100 Idées, c’était ma bible! Et ma mère était abonnée à Modes et Travaux. C’était d’une grande ringardise, mais ce fut mon premier accès à un magazine féminin. L’avez-vous relu depuis? Oui, j’ai tout: les 100 Idées, les Modes et Travaux, les Jardins des Modes… Quel goût avait votre enfance? Difficile. Un goût un peu triste, un peu froid. Et si cette enfance avait un parfum, ce serait? Une odeur d’huile. Pendant les grandes vacances, vous alliez voir la mer? Non. Savez-vous faire des avions en papier? Oui, mais je n’en faisais pas. Aviez-vous peur du noir? Je ne crois pas. Je n’ai pas le souvenir d’avoir eu peur du noir. Vous souvenez-vous du prénom de votre premier amour? Oui… Amoureux ou amour? Amour. Oui, je me souviens de tout ça. Je me souviens du prénom de mon premier chien. Je me souviens de mon premier petit amoureux: c’était mon voisin, il était roux et s’appelait Dominique. Mon premier chien, que j’ai adoré, s’appelait Pataud. C’était lui votre premier amour? Je pense que j’ai eu beaucoup d’amour pour ce chien, oui. Et un jour, je suis revenue et il avait disparu. Et vous souvenez-vous de l’enfant que vous avez été? Oui. Je n’étais pas une enfant aimable, attirante. Je n’étais pas mignonnette. J’avais un rapport avec les adultes difficile: j’avais des idées très précises, ça dérangeait beaucoup. Je ne plaisais pas trop aux adultes. J’étais un peu radicale.

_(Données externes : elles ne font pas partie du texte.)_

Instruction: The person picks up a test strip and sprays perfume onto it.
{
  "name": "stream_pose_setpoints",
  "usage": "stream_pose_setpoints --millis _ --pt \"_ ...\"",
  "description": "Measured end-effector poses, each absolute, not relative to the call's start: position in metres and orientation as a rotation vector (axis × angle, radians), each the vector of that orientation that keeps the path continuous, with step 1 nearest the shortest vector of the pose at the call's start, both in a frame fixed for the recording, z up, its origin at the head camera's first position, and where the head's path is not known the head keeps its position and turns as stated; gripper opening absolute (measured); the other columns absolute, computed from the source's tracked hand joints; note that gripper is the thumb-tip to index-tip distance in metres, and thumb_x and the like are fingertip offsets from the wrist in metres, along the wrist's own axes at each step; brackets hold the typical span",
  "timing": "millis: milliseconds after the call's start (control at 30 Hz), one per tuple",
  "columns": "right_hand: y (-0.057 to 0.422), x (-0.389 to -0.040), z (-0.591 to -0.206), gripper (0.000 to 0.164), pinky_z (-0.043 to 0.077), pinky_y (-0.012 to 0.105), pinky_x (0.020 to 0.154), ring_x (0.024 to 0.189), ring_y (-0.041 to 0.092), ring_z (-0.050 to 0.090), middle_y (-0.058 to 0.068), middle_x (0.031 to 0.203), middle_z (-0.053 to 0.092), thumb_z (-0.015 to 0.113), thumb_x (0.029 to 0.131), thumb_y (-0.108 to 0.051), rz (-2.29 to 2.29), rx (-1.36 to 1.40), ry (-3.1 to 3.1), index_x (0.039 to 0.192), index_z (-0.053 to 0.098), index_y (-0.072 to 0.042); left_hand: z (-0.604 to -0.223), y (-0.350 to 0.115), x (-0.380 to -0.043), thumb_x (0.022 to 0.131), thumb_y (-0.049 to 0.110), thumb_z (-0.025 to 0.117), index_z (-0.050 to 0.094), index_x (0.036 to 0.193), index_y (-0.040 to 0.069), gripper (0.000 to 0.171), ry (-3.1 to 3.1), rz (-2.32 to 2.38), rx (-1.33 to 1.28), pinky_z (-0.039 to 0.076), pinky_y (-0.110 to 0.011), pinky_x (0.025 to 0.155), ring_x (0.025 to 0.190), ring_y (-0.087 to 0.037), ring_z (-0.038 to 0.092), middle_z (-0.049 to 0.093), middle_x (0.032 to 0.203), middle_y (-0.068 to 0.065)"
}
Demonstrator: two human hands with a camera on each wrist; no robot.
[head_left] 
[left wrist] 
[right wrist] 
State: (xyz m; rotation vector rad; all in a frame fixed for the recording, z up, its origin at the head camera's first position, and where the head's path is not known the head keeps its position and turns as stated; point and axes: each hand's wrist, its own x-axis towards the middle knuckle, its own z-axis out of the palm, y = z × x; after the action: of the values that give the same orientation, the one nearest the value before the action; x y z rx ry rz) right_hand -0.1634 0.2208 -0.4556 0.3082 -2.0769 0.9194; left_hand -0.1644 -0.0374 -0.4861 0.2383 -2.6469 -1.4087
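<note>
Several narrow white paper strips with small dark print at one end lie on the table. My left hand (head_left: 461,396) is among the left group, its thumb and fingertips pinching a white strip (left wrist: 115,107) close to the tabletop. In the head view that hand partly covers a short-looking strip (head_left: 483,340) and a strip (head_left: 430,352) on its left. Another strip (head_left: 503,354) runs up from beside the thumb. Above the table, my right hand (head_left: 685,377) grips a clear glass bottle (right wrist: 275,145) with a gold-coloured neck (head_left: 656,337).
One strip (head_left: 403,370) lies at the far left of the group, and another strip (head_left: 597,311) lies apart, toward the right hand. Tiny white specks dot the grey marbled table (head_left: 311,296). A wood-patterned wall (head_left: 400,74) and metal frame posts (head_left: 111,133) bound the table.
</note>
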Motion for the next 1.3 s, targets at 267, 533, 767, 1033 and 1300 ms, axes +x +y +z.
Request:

Est-ce que cette enfant vous accompagne encore? Ah oui! (rires) Par moments, j’aimerais bien en être débarrassée. On est très défini par notre enfance. Il y a des choses très positives mais aussi d’autres négatives qui ont pris place à ce moment-là. Il y a dans mon caractère des choses que j’aurais aimé modifier un peu plus, des plis qui ont été pris il y a très longtemps. *«Les Belges, une histoire de mode inattendue», Bozar, Palais des Beaux-Arts de Bruxelles, jusqu’au 13 septembre.